Testosterone undecandoate might be prescribed for the treatment of hypogonadism in men, but more recently the androgen has been used as a male contraceptive. Since the 1980s, researchers have been testing variations of testosterone in an effort to develop one. While this testosterone ester produces effective results in Asian men, the hormone requires the addition of other hormones to produce equally positive results for men in other countries.

This testosterone ester suppresses follicle stimulating hormone (FSH) and luteinizing hormone (LH), interfering with the signals required by the testicles to produce sperm and resulting in a decrease in sperm count. Men usually don’t experience the full effects of treatment, however, until after the first two to three months of receiving the drug. The sperm count therefore remains low for the duration of the treatment. Counts generally return to normal two to six months after stopping treatment.

Chinese researchers first combined 200 milligrams (mg) of testosterone undecandoate with tea tree oil and administered the formula by intramuscular injection. The men received periodic injections over the course of 30 months. During the first trials, 80% to 90% of the men in the study developed sperm counts of less than one million sperm per milliliter (ml) of ejaculate. Normal semen has an average of about 20 million sperm cells per mL. After three months of treatment, the male contraceptive was 90% to 100% effective.

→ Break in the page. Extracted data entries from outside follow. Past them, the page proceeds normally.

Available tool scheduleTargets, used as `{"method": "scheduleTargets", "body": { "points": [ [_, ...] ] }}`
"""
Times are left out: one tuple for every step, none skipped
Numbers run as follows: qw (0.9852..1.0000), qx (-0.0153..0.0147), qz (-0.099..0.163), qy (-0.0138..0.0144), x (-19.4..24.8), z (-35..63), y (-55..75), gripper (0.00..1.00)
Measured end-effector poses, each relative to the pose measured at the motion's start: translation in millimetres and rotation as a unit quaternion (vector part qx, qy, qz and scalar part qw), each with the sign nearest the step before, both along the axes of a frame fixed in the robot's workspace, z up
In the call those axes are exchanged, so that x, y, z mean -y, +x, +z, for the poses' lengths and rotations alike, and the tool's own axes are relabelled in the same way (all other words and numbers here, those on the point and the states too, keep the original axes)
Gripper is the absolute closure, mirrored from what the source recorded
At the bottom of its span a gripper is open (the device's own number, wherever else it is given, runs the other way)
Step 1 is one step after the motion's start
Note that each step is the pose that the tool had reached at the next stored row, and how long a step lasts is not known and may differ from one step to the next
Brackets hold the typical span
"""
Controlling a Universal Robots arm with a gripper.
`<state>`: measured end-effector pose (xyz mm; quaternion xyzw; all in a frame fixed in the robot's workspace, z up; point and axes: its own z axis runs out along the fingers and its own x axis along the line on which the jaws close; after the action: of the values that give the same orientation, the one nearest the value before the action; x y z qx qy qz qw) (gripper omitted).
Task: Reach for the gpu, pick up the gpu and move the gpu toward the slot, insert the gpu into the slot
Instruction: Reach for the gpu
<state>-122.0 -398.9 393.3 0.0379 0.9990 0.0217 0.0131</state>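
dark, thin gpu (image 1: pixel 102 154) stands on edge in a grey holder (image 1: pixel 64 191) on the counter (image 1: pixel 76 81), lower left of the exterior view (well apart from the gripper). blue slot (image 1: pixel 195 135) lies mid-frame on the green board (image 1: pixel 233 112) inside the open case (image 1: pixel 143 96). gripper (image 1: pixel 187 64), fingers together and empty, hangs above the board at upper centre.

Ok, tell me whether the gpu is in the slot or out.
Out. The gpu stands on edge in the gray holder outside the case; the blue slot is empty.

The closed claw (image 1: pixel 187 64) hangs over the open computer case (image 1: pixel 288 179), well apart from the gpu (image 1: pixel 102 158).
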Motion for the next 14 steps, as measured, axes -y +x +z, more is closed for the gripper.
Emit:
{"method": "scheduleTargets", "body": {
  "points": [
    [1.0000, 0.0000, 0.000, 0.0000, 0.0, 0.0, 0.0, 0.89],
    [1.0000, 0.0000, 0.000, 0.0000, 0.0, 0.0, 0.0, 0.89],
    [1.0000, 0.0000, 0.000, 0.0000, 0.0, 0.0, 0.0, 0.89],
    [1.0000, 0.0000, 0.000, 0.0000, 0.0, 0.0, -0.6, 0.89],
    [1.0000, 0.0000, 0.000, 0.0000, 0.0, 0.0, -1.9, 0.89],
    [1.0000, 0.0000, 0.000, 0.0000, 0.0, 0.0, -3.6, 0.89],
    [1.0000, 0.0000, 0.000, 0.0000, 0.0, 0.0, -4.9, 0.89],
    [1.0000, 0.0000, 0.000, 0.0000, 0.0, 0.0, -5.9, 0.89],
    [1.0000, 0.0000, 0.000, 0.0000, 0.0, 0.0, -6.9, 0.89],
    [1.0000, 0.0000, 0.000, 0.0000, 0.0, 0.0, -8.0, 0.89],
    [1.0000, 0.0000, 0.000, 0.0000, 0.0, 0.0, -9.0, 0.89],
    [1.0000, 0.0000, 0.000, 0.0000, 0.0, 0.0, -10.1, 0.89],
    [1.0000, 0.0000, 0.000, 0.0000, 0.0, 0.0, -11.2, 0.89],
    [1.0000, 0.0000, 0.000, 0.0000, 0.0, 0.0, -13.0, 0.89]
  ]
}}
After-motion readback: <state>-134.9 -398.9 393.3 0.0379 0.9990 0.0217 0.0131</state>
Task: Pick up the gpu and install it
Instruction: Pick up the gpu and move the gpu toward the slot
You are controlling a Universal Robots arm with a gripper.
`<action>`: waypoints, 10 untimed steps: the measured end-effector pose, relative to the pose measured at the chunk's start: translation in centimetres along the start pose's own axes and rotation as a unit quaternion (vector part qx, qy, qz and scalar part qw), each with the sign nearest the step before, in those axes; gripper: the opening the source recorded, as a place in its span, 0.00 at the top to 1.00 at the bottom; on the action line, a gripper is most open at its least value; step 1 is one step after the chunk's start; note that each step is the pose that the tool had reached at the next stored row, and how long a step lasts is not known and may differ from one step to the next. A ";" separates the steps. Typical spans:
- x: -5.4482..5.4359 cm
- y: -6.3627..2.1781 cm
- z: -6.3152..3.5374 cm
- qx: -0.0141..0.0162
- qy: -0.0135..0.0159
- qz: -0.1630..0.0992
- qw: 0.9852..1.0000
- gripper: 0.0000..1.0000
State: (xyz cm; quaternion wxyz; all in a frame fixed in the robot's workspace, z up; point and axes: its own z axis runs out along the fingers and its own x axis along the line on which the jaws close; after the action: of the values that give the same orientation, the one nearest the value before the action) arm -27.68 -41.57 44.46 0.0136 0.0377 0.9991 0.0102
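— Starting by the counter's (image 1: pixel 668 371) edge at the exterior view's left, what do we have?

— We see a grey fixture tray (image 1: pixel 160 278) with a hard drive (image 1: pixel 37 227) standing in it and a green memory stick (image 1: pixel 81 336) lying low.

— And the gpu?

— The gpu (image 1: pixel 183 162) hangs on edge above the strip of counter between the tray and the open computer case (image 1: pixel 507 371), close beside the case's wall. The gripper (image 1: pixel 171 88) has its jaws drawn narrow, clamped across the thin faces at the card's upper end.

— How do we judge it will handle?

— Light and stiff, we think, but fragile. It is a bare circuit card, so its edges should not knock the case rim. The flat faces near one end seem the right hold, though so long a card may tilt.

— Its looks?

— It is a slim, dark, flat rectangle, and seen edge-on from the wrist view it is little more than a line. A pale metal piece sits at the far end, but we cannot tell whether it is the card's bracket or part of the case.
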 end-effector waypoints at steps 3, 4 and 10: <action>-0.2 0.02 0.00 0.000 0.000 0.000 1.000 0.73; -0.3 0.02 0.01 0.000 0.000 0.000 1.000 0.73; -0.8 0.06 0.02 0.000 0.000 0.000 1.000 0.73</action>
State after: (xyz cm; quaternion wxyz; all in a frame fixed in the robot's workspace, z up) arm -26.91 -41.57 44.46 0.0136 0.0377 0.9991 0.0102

Subsequent trials involved 308 men who were given 500 mg of testosterone undecanoate every 12 weeks. The first semen samples indicated that 299 men had counts of less than 3 million per mL. After a year, out of 296 men, only one man had gotten his wife pregnant. Studies involving men in other countries have been less successful and have generally shown only 60% efficiency.

Researchers have proposed chemical and genetic mechanisms as to why only Asian men respond well to testosterone undecanoate therapy, but have been unable to provide a conclusive explanation. Testosterone undecandoate has been combined with various forms of progestin. The non-Asian men received injections of 1,000 mg of testosterone every six weeks. They also received 200 mg of norethisterone every six weeks. After 32 weeks of treatment, 13 of 14 males were azoospermic or sperm free.

Testosterone undecanoate can be administered by injection, orally, or by transdermal patch. It can also be applied topically, in gel form or as small pellets implanted under the skin. The patch was the least popular method, as men often experienced itching, redness, and blisters. The hormone was also not absorbed easily using this method and provided less protection.

Side effects of testosterone undecanoate, with or without a progestin, include headache, slight weight gain, and depression. Men might also experience male pattern baldness and oily skin. Lab results show that men can experience a 10-20% decrease in high-density lipoprotein (HDL) but an increase in hemoglobin, hematocrit, and prostate-specific antigen (PSA) levels.